Aim of the task: Determine the number of lines in the data below that contain the string "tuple", and respond with that number alone.
====== Data to examine
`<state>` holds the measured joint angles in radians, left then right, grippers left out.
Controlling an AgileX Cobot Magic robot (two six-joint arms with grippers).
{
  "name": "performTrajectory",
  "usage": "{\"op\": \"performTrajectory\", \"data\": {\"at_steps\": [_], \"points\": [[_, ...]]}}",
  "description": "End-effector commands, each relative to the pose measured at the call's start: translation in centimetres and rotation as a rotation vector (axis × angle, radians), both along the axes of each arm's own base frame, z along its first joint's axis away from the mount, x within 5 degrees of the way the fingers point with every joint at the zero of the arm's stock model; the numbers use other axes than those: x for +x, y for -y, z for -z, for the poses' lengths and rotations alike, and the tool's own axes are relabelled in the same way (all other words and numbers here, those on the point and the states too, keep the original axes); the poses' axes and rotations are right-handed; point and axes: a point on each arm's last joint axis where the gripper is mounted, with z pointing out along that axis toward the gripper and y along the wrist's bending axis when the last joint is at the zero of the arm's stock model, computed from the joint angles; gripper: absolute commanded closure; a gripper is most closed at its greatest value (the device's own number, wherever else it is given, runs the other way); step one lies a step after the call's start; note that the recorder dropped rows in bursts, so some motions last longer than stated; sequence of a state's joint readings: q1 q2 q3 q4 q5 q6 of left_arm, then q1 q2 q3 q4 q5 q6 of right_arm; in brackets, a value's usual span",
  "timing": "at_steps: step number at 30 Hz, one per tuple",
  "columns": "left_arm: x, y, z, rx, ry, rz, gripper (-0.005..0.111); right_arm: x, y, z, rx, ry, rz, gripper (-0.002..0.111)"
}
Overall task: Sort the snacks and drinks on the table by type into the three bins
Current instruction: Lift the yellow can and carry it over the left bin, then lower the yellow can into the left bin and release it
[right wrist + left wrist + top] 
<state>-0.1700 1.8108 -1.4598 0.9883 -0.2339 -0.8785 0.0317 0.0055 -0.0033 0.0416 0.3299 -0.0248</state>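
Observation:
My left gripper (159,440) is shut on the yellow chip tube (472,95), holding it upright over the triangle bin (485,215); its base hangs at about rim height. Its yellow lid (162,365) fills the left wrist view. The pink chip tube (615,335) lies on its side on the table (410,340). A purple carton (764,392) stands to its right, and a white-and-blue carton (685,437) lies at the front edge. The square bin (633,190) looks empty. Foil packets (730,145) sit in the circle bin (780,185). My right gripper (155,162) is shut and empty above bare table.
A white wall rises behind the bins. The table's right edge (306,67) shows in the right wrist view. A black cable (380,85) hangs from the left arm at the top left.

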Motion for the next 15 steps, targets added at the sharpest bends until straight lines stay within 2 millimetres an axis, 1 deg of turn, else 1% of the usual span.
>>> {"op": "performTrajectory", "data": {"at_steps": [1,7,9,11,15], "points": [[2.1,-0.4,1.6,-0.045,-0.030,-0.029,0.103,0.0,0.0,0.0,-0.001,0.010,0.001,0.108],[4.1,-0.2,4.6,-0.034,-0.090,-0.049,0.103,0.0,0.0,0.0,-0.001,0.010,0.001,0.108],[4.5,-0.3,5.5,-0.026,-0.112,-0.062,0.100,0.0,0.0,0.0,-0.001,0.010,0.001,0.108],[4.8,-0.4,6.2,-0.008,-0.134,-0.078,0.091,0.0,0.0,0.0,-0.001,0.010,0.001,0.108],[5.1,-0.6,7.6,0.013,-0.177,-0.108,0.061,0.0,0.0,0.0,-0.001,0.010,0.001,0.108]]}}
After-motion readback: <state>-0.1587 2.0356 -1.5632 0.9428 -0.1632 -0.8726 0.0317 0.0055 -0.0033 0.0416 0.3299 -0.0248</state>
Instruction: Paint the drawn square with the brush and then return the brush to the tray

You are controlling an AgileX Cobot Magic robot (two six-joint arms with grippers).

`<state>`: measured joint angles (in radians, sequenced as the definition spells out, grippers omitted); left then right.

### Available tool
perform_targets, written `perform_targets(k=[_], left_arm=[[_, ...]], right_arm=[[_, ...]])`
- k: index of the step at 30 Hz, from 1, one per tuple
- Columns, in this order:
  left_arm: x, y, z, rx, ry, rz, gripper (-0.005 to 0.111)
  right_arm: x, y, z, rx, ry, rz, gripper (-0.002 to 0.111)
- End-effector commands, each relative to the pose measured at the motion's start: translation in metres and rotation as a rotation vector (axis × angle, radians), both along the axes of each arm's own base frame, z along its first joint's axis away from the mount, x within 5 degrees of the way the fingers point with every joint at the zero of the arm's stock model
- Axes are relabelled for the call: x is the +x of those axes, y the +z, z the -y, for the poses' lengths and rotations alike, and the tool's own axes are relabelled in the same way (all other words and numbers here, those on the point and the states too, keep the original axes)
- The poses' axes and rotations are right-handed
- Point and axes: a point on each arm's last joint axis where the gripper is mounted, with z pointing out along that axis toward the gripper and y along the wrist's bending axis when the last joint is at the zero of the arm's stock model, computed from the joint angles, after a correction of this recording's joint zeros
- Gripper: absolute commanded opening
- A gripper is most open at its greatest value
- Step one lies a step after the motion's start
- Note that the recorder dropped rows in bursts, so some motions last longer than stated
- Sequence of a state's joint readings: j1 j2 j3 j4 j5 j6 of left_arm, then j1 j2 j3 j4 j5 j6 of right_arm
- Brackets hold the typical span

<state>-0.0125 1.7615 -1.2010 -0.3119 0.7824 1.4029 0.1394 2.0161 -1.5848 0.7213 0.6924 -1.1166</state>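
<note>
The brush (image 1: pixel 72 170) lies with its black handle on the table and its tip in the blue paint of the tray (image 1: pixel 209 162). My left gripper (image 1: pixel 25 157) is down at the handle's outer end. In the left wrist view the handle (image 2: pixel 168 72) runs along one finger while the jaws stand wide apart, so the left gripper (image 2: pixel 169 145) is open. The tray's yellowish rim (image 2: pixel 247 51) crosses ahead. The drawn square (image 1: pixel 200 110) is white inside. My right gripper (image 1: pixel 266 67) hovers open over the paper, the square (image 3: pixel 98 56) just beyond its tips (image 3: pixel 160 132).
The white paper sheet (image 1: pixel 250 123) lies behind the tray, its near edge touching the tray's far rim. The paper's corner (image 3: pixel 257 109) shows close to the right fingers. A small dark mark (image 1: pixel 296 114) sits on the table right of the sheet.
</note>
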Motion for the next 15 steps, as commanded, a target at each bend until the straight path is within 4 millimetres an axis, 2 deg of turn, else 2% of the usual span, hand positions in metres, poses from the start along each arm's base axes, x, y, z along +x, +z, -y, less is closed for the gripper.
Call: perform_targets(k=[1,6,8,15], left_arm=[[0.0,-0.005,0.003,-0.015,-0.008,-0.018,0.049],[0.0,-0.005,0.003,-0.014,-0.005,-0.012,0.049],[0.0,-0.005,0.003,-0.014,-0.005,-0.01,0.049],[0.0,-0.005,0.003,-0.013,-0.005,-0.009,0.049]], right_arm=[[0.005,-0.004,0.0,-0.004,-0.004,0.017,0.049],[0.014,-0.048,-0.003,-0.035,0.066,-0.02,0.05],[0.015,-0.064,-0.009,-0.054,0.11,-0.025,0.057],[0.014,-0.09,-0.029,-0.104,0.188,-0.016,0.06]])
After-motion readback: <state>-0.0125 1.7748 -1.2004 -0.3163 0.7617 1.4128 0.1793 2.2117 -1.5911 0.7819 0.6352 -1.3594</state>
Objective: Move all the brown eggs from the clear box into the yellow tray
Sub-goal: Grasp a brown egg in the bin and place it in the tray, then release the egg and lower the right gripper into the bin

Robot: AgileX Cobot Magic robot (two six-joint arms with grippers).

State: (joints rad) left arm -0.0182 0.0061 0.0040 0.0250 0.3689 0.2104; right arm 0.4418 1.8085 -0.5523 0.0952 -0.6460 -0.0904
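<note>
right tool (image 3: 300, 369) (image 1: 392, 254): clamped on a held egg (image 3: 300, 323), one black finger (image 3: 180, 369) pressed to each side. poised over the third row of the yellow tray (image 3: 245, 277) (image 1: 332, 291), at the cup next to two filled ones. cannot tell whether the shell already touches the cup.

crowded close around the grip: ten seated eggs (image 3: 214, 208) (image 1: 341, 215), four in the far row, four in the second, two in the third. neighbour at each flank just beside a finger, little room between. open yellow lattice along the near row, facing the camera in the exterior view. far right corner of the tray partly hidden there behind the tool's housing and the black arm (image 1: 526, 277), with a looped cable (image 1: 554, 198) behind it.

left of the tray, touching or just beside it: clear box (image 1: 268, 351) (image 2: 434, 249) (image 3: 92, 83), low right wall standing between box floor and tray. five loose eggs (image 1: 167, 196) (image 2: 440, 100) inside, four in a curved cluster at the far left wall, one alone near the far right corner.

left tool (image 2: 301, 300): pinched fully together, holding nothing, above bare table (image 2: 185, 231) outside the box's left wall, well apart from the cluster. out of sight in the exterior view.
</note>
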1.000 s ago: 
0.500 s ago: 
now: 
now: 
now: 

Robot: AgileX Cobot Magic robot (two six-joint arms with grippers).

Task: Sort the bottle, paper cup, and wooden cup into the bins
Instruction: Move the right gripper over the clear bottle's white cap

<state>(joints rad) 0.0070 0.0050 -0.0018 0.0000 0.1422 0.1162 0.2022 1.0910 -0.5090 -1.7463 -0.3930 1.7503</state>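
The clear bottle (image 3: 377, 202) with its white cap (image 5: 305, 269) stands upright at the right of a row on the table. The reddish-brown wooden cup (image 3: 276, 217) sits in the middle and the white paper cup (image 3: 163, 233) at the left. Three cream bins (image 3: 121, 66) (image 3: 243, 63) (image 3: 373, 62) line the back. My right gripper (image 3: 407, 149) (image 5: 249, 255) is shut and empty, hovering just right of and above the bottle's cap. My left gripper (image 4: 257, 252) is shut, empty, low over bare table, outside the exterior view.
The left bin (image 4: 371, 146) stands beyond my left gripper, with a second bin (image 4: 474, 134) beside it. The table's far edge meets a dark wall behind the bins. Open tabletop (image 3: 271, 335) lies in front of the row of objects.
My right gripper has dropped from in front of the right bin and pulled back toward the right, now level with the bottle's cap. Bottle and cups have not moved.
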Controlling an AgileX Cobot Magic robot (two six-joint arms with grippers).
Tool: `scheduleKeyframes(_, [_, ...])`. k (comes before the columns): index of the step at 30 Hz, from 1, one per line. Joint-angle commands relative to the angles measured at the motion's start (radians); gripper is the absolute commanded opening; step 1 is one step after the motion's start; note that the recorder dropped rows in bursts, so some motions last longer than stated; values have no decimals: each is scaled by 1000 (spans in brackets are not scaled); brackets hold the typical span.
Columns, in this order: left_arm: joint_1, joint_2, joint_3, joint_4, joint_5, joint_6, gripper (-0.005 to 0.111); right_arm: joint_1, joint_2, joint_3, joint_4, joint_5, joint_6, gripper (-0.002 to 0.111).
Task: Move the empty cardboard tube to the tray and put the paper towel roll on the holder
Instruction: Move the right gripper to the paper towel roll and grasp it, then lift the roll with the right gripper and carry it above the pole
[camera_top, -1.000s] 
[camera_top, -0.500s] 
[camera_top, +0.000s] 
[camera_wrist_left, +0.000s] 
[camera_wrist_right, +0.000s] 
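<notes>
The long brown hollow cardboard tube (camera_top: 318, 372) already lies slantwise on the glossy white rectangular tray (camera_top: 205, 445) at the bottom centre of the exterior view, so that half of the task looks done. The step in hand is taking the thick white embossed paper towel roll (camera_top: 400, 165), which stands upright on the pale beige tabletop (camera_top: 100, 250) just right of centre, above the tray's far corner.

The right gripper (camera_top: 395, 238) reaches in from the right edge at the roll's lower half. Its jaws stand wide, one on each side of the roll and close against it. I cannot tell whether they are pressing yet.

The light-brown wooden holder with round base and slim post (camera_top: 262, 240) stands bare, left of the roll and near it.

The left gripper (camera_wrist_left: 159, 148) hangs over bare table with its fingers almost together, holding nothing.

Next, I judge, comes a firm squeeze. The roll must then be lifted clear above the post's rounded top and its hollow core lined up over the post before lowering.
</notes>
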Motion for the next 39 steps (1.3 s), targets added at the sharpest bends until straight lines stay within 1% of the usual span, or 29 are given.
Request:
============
Answer space: 2